Transcribe all of the data exactly. Omit the pictures.

Start of Block

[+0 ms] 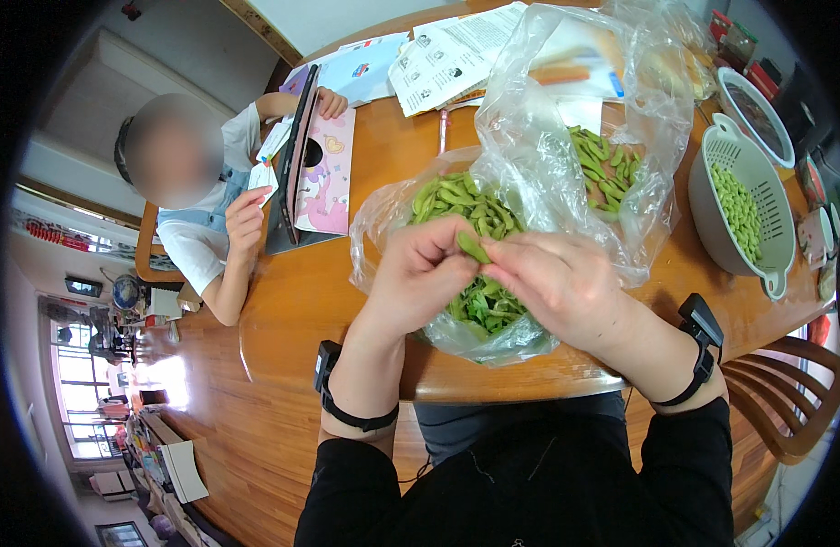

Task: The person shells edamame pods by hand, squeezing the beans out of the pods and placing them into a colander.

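Between my left hand (423, 277) and my right hand (557, 284), a green soybean pod (473, 247) is pinched by the fingers of both. The hands are held close together over an open clear plastic bag (485, 349) full of green pods (461, 195), with some leaves among them near the front. Just behind and to the right, a second clear plastic bag (509, 130) lies crumpled, with several flatter pods (601, 164) at it. A grey-green colander (707, 219) with two handles stands at the right and holds shelled green beans (738, 212).
Another person (208, 239) sits at the left of the wooden table (297, 321), holding small cards by a propped tablet (300, 157). Printed papers (454, 55) and a pen (444, 131) lie at the back. A white-rimmed bowl (758, 116) stands beyond the colander; a wooden chair (789, 390) is at right.
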A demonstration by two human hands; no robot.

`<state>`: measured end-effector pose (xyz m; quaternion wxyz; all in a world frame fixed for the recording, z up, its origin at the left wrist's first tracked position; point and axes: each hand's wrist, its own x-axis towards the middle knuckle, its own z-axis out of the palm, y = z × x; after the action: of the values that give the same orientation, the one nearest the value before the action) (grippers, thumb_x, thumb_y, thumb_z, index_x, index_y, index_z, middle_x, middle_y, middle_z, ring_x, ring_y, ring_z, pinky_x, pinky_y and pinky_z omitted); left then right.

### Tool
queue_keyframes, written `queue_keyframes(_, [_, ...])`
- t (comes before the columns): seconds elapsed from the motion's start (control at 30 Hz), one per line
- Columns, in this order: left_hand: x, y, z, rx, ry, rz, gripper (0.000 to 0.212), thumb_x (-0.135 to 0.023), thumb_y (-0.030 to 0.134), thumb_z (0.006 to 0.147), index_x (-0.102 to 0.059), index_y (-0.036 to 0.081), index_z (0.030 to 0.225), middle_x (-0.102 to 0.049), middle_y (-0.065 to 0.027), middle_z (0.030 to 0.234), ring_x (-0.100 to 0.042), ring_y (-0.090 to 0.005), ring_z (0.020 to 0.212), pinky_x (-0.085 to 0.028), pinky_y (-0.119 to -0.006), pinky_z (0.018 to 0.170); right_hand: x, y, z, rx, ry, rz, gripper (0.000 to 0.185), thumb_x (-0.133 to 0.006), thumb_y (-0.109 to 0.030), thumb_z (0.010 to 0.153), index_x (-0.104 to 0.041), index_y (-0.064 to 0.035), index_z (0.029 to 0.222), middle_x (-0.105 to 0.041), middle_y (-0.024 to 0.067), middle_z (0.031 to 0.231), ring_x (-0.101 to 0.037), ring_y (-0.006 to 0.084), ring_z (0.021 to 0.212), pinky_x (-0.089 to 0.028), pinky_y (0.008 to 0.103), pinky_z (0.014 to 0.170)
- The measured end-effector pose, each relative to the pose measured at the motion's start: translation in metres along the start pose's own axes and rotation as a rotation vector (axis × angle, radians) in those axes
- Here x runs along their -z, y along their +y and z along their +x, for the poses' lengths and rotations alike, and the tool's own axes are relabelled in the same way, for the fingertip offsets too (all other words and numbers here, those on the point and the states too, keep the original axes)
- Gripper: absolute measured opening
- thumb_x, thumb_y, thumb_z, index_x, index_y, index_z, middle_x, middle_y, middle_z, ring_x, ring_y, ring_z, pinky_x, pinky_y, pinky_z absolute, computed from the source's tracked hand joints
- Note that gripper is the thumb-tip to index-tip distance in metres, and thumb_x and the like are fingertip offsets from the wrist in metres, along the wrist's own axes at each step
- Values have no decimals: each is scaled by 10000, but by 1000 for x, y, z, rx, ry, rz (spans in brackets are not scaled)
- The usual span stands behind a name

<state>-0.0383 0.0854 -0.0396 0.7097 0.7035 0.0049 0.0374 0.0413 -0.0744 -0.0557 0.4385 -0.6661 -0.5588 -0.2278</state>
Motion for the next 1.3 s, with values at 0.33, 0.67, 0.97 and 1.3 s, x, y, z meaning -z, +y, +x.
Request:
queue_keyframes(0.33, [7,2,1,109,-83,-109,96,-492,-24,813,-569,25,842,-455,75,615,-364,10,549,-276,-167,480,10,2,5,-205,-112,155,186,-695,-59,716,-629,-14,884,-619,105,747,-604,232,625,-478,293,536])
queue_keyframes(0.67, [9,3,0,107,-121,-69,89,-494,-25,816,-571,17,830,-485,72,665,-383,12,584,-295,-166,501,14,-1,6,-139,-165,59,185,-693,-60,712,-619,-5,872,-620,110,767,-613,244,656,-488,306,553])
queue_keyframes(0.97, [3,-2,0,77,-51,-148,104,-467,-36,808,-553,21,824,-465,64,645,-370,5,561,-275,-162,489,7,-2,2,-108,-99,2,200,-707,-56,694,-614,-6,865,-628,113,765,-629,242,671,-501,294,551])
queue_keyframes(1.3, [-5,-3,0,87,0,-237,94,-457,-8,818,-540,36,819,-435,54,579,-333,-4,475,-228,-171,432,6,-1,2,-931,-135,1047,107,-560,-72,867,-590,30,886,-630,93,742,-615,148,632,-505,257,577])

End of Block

• Written solution:
[+0 ms] 

Task: The person shells edamame pods by hand, squeezing the beans out of the pods and placing them into a colander.

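Between my left hand (423, 277) and my right hand (557, 284), a green soybean pod (473, 247) is pinched by the fingers of both. The hands are held close together over an open clear plastic bag (485, 349) full of green pods (461, 195), with some leaves among them near the front. Just behind and to the right, a second clear plastic bag (509, 130) lies crumpled, with several flatter pods (601, 164) at it. A grey-green colander (707, 219) with two handles stands at the right and holds shelled green beans (738, 212).
Another person (208, 239) sits at the left of the wooden table (297, 321), holding small cards by a propped tablet (300, 157). Printed papers (454, 55) and a pen (444, 131) lie at the back. A white-rimmed bowl (758, 116) stands beyond the colander; a wooden chair (789, 390) is at right.
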A demonstration by two human hands; no robot.

`<state>`: measured end-effector pose (xyz m; quaternion wxyz; all in a world frame fixed for the recording, z up, its origin at the left wrist's first tracked position; point and axes: each hand's wrist, its own x-axis towards the middle knuckle, its own z-axis out of the palm, y = z × x; after the action: of the values that give the same orientation, the one nearest the value before the action) (grippers, thumb_x, thumb_y, thumb_z, index_x, index_y, index_z, middle_x, middle_y, middle_z, ring_x, ring_y, ring_z, pinky_x, pinky_y and pinky_z omitted); left then right.

### Tool
queue_keyframes, written `queue_keyframes(_, [_, ...])`
- t (comes before the columns): seconds elapsed from the motion's start (control at 30 Hz), one per line
- Columns, in this order: left_hand: x, y, z, rx, ry, rz, gripper (0.000 to 0.212), thumb_x (-0.135 to 0.023), thumb_y (-0.030 to 0.134), thumb_z (0.006 to 0.147), index_x (-0.102 to 0.059), index_y (-0.036 to 0.081), index_z (0.030 to 0.225), middle_x (-0.102 to 0.049), middle_y (-0.065 to 0.027), middle_z (0.030 to 0.234), ring_x (-0.100 to 0.042), ring_y (-0.090 to 0.005), ring_z (0.020 to 0.212), pinky_x (-0.085 to 0.028), pinky_y (-0.119 to -0.006), pinky_z (0.018 to 0.170); right_hand: x, y, z, rx, ry, rz, gripper (0.000 to 0.185), thumb_x (-0.133 to 0.006), thumb_y (-0.109 to 0.030), thumb_z (0.010 to 0.153), index_x (-0.104 to 0.041), index_y (-0.064 to 0.035), index_z (0.029 to 0.222), middle_x (-0.105 to 0.041), middle_y (-0.024 to 0.067), middle_z (0.031 to 0.231), ring_x (-0.101 to 0.037), ring_y (-0.006 to 0.084), ring_z (0.021 to 0.212), pinky_x (-0.089 to 0.028), pinky_y (0.008 to 0.103), pinky_z (0.014 to 0.170)
- The measured end-effector pose, each relative to the pose measured at the motion's start: translation in metres along the start pose's own axes and rotation as a rotation vector (axis × angle, radians) in those axes
- Here x runs along their -z, y along their +y and z along their +x, for the poses' lengths and rotations alike, and the tool's own axes are relabelled in the same way, for the fingertip offsets too (all other words and numbers here, those on the point and the states too, keep the original axes)
- Gripper: absolute measured opening
- thumb_x, thumb_y, thumb_z, index_x, index_y, index_z, middle_x, middle_y, middle_z, ring_x, ring_y, ring_z, pinky_x, pinky_y, pinky_z absolute, computed from the source's tracked hand joints
- Note that gripper is the thumb-tip to index-tip distance in metres, and thumb_x and the like are fingertip offsets from the wrist in metres, along the wrist's own axes at each step
- Values have no decimals: each is scaled by 10000, but by 1000 for x, y, z, rx, ry, rz (spans in brackets are not scaled)
- The usual span stands behind a name

<state>-0.0383 0.0854 -0.0396 0.7097 0.7035 0.0049 0.0374 0.0413 -0.0744 -0.0557 0.4385 -0.6661 -0.5588 -0.2278</state>
Motion for the next 1.3 s, with values at 0.33, 0.67, 0.97 and 1.3 s, x, y, z meaning -z, +y, +x.
Request:
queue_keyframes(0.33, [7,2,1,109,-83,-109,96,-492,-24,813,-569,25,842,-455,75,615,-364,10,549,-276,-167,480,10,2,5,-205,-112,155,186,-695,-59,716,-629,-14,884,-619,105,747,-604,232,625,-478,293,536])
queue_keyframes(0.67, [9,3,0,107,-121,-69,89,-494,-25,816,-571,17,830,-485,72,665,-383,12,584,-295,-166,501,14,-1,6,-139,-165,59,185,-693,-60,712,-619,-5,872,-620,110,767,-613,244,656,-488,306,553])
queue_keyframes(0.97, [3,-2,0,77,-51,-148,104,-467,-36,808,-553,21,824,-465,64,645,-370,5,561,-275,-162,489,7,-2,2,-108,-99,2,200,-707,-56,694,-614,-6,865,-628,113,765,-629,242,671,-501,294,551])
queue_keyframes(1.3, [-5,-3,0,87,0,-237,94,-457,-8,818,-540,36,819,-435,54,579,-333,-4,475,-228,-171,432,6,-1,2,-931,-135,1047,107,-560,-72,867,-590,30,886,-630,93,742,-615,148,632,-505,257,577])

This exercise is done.